>>

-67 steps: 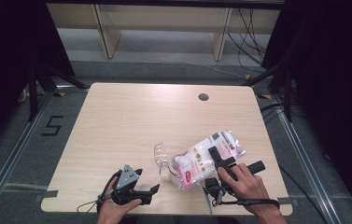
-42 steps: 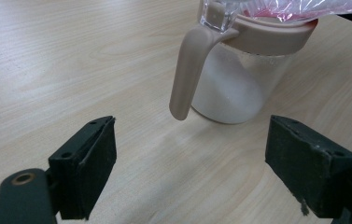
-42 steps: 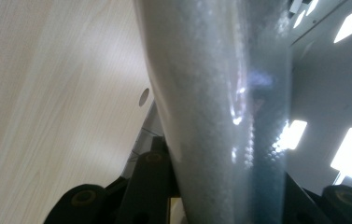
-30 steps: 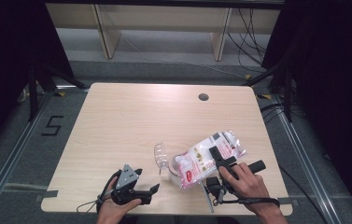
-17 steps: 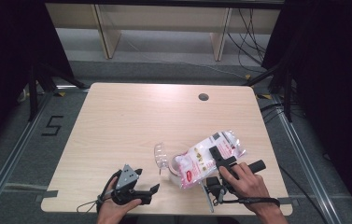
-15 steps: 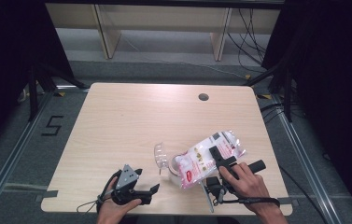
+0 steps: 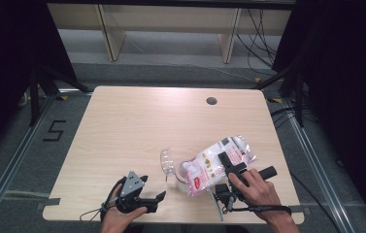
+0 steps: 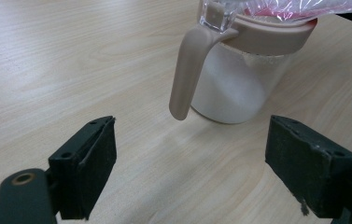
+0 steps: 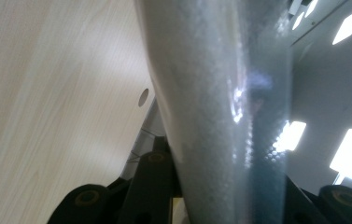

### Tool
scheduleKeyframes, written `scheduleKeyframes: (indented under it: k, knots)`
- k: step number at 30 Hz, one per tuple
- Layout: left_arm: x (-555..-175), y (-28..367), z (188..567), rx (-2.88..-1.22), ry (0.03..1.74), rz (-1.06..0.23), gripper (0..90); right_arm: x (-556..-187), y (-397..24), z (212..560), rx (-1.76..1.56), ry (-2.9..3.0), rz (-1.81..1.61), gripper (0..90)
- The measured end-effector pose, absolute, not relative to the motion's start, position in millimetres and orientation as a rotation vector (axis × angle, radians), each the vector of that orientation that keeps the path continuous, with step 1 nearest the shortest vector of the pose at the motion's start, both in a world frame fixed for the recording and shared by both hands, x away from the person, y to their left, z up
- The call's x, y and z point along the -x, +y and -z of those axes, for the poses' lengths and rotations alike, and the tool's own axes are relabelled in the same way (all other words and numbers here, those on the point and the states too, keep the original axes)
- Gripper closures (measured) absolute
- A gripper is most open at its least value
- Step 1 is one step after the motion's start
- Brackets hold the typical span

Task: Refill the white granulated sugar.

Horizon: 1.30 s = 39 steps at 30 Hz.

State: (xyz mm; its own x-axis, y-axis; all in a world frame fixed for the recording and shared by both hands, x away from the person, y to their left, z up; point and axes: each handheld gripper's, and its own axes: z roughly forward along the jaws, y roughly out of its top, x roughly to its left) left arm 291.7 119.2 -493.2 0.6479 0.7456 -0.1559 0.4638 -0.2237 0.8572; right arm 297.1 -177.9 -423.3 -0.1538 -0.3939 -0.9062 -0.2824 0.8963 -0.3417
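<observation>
A clear jar (image 7: 184, 175) with a beige rim and handle (image 8: 187, 70) stands near the table's front edge, holding white grains (image 8: 232, 93), its clear flip lid (image 7: 166, 162) raised. A pink-and-white plastic bag (image 7: 214, 162) of white grains lies tilted with its lower end over the jar's mouth. My right gripper (image 7: 236, 164) is shut on the bag's upper part, and the bag (image 9: 211, 116) runs up between its jaws. My left gripper (image 7: 154, 188) rests open on the table to the left of the jar, its jaws (image 8: 190, 140) wide apart and pointing at the handle without touching it.
The light wooden table (image 7: 137, 126) has a round cable hole (image 7: 211, 101) at the back right. Dark drapes stand on both sides, with shelving legs and cables on the floor behind. A floor mark "5" (image 7: 54, 131) is at the left.
</observation>
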Motion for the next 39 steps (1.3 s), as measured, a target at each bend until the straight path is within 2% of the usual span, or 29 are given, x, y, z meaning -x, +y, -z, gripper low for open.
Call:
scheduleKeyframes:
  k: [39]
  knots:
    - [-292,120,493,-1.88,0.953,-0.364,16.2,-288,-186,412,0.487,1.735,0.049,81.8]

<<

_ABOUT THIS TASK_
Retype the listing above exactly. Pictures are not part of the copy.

_WRITTEN REPLY_
-67 steps: 
-42 steps: 
-42 steps: 
-30 steps: 
-17 steps: 
-15 steps: 
+0 steps: 
+0 steps: 
+0 steps: 

### Tool
scheduleKeyframes, written `scheduleKeyframes: (indented under it: k, knots)`
- k: step number at 30 Hz, one per tuple
- Layout: left_arm: x (-555..-175), y (-28..367), z (188..567), rx (-2.88..-1.22), ry (0.03..1.74), rz (-1.06..0.23), gripper (0..90); right_arm: x (-556..-187), y (-397..24), z (212..560), rx (-1.76..1.56), ry (-2.9..3.0), rz (-1.81..1.61), gripper (0..90)
- The measured end-effector pose, absolute, not relative to the motion's start, position in millimetres and orientation as a rotation vector (axis × angle, radians), each the vector of that orientation that keeps the path continuous, with step 1 nearest the shortest vector of the pose at the motion's start, both in a world frame fixed for the recording and shared by both hands, x away from the person, y to their left, z up
- The call's x, y and z point along the -x, +y and -z of those axes, for the poses' lengths and rotations alike, and the tool's own axes are relabelled in the same way (all other words and numbers here, those on the point and the states too, keep the original axes)
- Gripper closures (measured) absolute
- A gripper is most open at its least value
- Step 1 is one step after the motion's start
- Brackets hold the typical span

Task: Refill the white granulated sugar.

Horizon: 1.30 s = 39 steps at 30 Hz.

State: (xyz mm; its own x-axis, y-axis; all in a world frame fixed for the recording and shared by both hands, x away from the person, y to their left, z up; point and axes: each handheld gripper's, and its own axes: z roughly forward along the jaws, y roughly out of its top, x roughly to its left) left arm 291.7 119.2 -493.2 0.6479 0.7456 -0.1559 0.4638 -0.2237 0.8572; right arm 297.1 -177.9 -423.3 -0.1538 -0.3939 -0.9062 -0.2824 0.8963 -0.3417
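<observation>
A clear jar (image 7: 184, 175) with a beige rim and handle (image 8: 187, 70) stands near the table's front edge, holding white grains (image 8: 232, 93), its clear flip lid (image 7: 166, 162) raised. A pink-and-white plastic bag (image 7: 214, 162) of white grains lies tilted with its lower end over the jar's mouth. My right gripper (image 7: 236, 164) is shut on the bag's upper part, and the bag (image 9: 211, 116) runs up between its jaws. My left gripper (image 7: 154, 188) rests open on the table to the left of the jar, its jaws (image 8: 190, 140) wide apart and pointing at the handle without touching it.
The light wooden table (image 7: 137, 126) has a round cable hole (image 7: 211, 101) at the back right. Dark drapes stand on both sides, with shelving legs and cables on the floor behind. A floor mark "5" (image 7: 54, 131) is at the left.
</observation>
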Motion for the next 39 steps (1.3 s), as measured, a target at each bend until the straight path is within 2% of the usual span, or 29 are given, x, y, z meaning -x, +y, -z, gripper low for open.
Call:
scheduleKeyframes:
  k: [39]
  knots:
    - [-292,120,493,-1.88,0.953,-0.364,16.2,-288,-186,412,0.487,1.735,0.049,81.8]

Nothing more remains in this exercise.